Leitplanken der Liebe

Der tiefste anthropologische wie theologische Gedanke der Genesis ist wohl, dass die Liebesgemeinschaft von Mann und Frau eine Ahnung von der Liebesgemeinschaft in Gott selbst verleiht. Schon von der zweifachen Gestalt des Menschen her wäre klar, dass Gott nicht selbstgenügsam, schweigsam, verschlossen ist, vielmehr Hingabe, Gespräch, Beziehung – eben Liebe. Menschliche geschlechtliche Gemeinschaft als Abglanz der göttlichen Gemeinschaft – damit ist der griechischen Trauer über die Zweiheit des Menschen eine unglaubliche Antwort gegeben: statt Trauer die Seligkeit, Gottes innere Dynamik abzubilden.

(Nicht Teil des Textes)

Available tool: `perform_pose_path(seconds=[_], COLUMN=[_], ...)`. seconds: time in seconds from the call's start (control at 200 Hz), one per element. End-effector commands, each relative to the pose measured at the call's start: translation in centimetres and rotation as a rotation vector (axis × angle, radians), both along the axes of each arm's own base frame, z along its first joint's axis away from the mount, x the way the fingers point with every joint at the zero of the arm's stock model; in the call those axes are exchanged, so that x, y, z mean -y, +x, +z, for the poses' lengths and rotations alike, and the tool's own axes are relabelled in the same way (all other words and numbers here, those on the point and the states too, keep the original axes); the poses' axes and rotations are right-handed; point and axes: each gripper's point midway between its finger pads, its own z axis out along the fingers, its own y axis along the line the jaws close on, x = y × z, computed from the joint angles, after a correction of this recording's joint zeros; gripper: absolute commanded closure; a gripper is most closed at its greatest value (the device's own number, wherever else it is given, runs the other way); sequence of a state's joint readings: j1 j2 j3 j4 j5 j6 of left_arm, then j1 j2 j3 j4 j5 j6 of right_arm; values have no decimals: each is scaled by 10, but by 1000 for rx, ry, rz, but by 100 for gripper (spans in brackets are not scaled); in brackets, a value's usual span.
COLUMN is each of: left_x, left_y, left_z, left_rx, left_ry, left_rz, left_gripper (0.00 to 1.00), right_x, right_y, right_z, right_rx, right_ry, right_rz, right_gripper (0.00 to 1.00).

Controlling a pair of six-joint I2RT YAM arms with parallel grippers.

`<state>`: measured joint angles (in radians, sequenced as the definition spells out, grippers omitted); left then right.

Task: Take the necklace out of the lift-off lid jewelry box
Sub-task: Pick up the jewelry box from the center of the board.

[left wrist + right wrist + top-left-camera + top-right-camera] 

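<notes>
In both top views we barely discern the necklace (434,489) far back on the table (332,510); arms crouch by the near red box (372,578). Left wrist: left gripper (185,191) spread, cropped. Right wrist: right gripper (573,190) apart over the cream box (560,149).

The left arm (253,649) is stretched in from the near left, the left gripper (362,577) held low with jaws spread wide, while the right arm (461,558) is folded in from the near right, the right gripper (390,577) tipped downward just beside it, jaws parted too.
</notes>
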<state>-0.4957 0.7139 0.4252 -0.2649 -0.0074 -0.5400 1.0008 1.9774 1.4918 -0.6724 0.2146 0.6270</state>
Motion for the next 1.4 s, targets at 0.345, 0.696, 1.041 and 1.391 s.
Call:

Daher auch die Leitplanken der Liebe: Du allein – Du für immer – mit Dir fruchtbar. Diese Versprechen sind nicht zwanghaft, wenn sie bei der Eheschließung von der Kirche gefordert werden, sie sind ein inneres Ethos, wörtlich der „Weidezaun“, in dem Leben, Leib, Liebe gedeihen. Auch um den stets drohenden Abfall zu verhindern. Diese Wahrheit ist lebensbestimmend: Wie tief in Ihm der Ursprung alles Lebendigen, alles Menschlichen, des Eros zwischen den Geschlechtern, ja der unbeschreiblichen Freude der Mutterschaft und Vaterschaft zu suchen ist. Deswegen ja auch die Fassung der Ehe als Sakrament: Gott als Weg von mir zu dir. Geschlechtlichkeit als Fenster und Durchsicht auf seine Gegenwart. Das Zweite Vatikanische Konzil hat dankenswert die Ehe“zwecke“ umgestellt und die gegenseitige Liebe in die erste Bedeutung gehoben. Nicht minder aber ist es die Fruchtbarkeit, die als große, gottähnliche Gabe gesehen wird und die Communio besiegelt.

Die gleiche Würde des Sich-Gegebenseins nimmt dem (dennoch bleibenden) Unterschied seine Schärfe, seine Macht der Zerstörung des anderen. Der Unterschied zwischen Frau und Mann ist dann nicht mehr einengend, zum ständigen Überholen und Niederwerfen des anderen zwingend. Im Gegenteil: Er bleibt gerade seiner fruchtbaren Asymmetrie wegen wichtig. Asymmetrie ist ein Gesetz des Lebendigen, und übrigens auch des Schönen. Alles, was lebendig ist, was der Entwicklung und reizvollen Antwort auf Neues fähig ist, besteht nicht aus symmetrischen Kräften, die einander genau die Waage halten. Es setzt sich vielmehr zusammen aus ungleichen Energien mit unterschiedlichem Antrieb und getrennten Aufgaben. Allerdings sind die Kräfte auf ein einheitliches Ziel hin zu versammeln, sonst brechen die Strebungen aus dem Lebendig-Ganzen aus. So sind die Geschlechter weiterhin einander asymmetrisch zugeordnet – und das macht den Reiz der Beziehung aus. Zum Glück verschieden.

So erneuert sich die alte Genesis-Vision, dass sich in dem Einlassen auf das fremde Geschlecht eine göttliche Spannung, die Lebendigkeit des Andersseins und die Not(wendigkeit) asymmetrischer Gemeinschaft ausdrückt. Schöpferisches, erlaubtes Anderssein auf dem Boden gemeinsamer göttlicher Grundausstattung – das ist sein Vorschlag an alle Einebnungen, Dekonstruktionen, Neutralisierungen.